OK, well I thought I'd share this with all of you:

Friday, June 20, 2003

Everything’s Coming Up Britney!
I’m no longer a music fanatic and I haven’t been for many years. That’s important for you to know up front, because it isn’t just my status as a working musician that has influenced my views on the theft of music via the Internet. As an ex-fanatic, I am very familiar with the music fanatic – or the “fan” as he is better known – and one of the things I know about the fanatic is that he is often irrational. And a lack of rational thinking plays a big part in the problem of Internet music theft.

Music fans – and I use the term not to describe all fans, but rather the genuine loonies that make up an extremely vocal minority - can’t imagine life without music. Music speaks the words that they can’t seem to form. It expresses difficult emotions with ease and it does so with an eloquence that they don’t possess. It reminds them of that summer, that girl, that kiss. And it isn’t just music that the fans love; they particularly love recorded music. When you have a recording of a band, it doesn’t matter that they’ve changed directions or styles; you own them as if they had been frozen in time.

When you move a music fan, you take on a significance in his life that few lovers can match. That can be very flattering, but lovers have a way of turning ugly.

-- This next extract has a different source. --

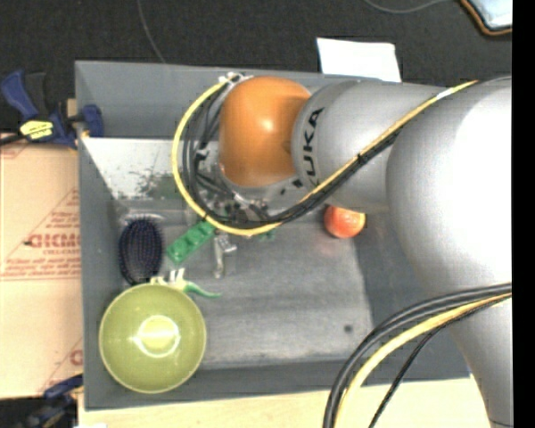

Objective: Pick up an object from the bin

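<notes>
My gripper (221,253) hangs below the arm's wrist over the left middle of the bin, low above the floor. Just to its left lies a green plastic piece (189,242), slanted, its upper end close against the gripper. I cannot tell whether they touch. Further left rests a dark blue oval hairbrush (140,248). A small green and white thing (189,284) lies below the gripper, at the rim of a yellow-green bowl (152,337).
An orange-red round fruit (344,223) sits at the right, partly under the arm. The bowl takes up the front left corner. The arm covers the back and right of the bin. Bare floor shows in the front middle.
</notes>
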Available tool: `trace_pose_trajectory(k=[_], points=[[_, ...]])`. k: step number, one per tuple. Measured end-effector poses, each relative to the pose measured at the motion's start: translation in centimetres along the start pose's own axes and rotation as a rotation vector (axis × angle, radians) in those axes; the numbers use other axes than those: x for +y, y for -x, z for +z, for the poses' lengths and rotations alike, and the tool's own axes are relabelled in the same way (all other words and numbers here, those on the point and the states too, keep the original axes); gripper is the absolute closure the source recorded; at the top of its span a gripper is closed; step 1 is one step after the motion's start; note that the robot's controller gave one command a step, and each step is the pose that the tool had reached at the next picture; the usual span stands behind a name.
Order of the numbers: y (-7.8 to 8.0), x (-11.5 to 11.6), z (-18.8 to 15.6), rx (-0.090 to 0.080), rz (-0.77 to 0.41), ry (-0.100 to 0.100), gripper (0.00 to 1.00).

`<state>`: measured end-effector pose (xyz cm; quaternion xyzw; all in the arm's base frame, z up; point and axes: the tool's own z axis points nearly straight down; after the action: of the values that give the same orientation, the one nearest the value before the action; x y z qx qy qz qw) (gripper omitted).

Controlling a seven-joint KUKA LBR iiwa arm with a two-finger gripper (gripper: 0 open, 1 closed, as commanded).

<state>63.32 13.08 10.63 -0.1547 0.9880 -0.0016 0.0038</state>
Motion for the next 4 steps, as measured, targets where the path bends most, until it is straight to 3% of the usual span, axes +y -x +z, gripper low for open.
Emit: trace_pose_trajectory(k=[1, 2, 4], points=[[-6.9, 6.0, 2.1, -0.005, -0.276, 0.002, 0.00], [2.1, -0.2, 3.4, -0.009, -0.178, 0.001, 1.00], [2.0, -0.3, 3.0, -0.008, -0.176, 0.002, 1.00]])
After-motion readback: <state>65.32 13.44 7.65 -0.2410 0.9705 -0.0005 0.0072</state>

Just like in relationships, we’re often very cruel to those who are closest to us, treating our lovers in ways we wouldn’t even consider when dealing with our enemies. Selling out, behaving inconsistently, and “acting like a rock star,” are actions tantamount to flagrant infidelity, and hell hath no fury like an outraged music fan.

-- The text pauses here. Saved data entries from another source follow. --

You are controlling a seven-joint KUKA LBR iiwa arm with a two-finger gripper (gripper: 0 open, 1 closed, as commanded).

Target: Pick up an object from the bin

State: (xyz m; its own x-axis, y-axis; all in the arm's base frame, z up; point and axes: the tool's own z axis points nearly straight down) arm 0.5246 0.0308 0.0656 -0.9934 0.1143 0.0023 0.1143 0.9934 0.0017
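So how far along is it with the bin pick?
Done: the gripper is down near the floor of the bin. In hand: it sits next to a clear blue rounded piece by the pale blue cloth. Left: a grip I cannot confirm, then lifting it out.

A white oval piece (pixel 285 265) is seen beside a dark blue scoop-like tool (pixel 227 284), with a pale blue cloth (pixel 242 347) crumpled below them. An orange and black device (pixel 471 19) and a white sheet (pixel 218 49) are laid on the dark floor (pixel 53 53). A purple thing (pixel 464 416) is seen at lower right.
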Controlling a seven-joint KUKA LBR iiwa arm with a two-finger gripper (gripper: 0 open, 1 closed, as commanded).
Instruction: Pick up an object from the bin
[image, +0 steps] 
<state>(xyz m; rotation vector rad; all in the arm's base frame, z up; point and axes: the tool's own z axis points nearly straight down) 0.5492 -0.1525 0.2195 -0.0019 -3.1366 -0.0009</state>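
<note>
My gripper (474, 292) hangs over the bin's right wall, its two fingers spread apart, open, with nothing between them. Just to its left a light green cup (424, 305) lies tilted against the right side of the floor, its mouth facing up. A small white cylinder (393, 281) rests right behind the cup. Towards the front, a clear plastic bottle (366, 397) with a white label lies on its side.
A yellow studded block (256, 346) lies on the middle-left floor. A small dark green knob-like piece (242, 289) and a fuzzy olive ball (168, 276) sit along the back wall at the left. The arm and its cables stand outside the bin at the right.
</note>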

And yet, even though we recognize that they are irrational words spoken in anger, when the music fan accuses us of egomania, it stings, because we know it’s true (as it is of all people, but it hits us harder because we’re standing on stages and posing for photographs, looking all precious). When the fan chides us for selling out, we wince a little, because we know it’s true (and we’ve all sold out, but it cuts closer to the bone for musicians because we’ve built our reputations with the bricks of rebellion – true, we used bullshit for mortar, but we didn’t think anybody had noticed…). But nobody ever calls us on being pushovers, which is perhaps our only truly indictable moral offense, because when we succumb to the whims of the music fan, we hurt ourselves, the fans, and our music, and we make it that much harder for the next generation of musicians to do their work with dignity, pride and self-respect. We have to do our business and take care of ourselves despite the fan's always-pending charges against us for our moral offenses, not only because we have a reality to deal with that includes stacks of bills and overdue rent, but also because if we leave rock and roll only to those who are paid ungodly sums and to those who can afford to not care about getting paid, there’s going to be a serious and potentially permanent drop in the quality of music being made. Considering how little music of quality is currently being produced, we can’t afford to let things get any worse.

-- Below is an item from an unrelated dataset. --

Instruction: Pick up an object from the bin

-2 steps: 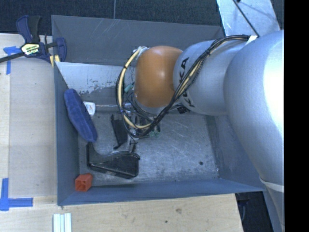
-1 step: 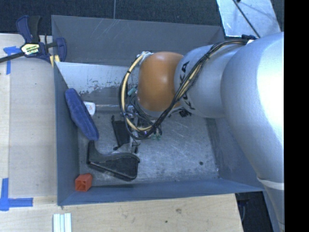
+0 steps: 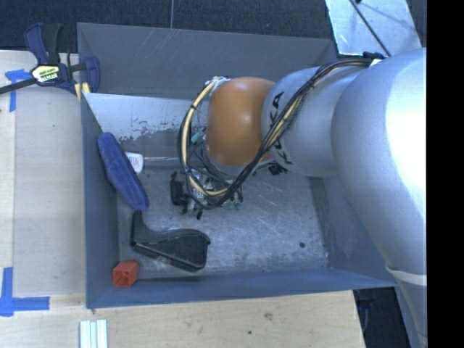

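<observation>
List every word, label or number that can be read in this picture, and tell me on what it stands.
Black letters on the silver arm: crossed by cables, not readable as a whole word.
Things in the bin: no text to see on them.

bright light from above puts pale glare on the silver arm (image 3: 384,122) and a soft sheen on its orange cover (image 3: 235,122). the bin (image 3: 145,113) has its far wall lit pale, its floor beneath the wrist shadowed.
</observation>
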Robot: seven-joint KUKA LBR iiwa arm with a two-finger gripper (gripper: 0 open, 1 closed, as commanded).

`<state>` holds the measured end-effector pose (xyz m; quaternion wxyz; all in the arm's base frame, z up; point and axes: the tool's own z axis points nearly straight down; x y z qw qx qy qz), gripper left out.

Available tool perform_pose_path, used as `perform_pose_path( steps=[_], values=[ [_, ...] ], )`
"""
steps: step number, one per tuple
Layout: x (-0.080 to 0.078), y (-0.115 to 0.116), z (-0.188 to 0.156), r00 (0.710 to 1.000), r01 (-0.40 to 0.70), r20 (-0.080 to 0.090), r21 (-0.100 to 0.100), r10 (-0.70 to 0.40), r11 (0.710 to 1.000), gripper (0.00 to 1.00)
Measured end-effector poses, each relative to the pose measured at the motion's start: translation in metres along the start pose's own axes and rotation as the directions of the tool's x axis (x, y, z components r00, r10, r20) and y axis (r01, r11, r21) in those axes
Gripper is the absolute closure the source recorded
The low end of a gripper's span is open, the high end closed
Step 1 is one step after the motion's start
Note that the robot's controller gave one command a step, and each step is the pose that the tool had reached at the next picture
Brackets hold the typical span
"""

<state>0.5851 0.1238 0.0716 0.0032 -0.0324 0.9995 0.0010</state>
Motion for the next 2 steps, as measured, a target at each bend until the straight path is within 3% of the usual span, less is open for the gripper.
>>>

I don’t despise the music fan, but I’m wary of him. The fan tends to think with his heart and so it follows that he tends to behave irrationally. The fan can get possessive and controlling. Music fans are often one part religious zealot and two parts jealous stalker. The music fan can’t fathom the idea that musicians make music for any reason other than that their tortured souls demand it of them (which, to complicate matters, actually usually IS at least one of the reasons and often the compelling one). In the world of the fan, real musicians seldom think about money – they’re too busy channeling their angst into another song for you – and when they do, it’s only in terms of breaking even. A musician who takes seriously the financial realities of his craft is a sell-out. One who attempts to profit from his talent is the devil.

“Musician” is the only job title in the world other than “monk,” “nun,” or “priest,” where those who benefit the most from your work expect you to do that work for cost, or free. At least monks and priests get health benefits. But to the music fan, musicians should be martyrs for their art. Believe me, it’s scary to realize that your financial future rests in the hands of a demented child who really, really loves you - as long as you behave according to a stringent set of creative and financial rules, that is. Music fans – again, the true fanatics, the bellowing minority - seem to have two personalities: plodding, overly affectionate lummox, and hyper, shrill arbiter of musical correctness. The music fan is constantly checking up on us to make sure that we know we’re adored as well as to ensure that we’re suffering properly and sufficiently. The reason we keep the fans at arm’s length is because if we don’t, we’re liable to end up playing Curley’s wife to their Lenny.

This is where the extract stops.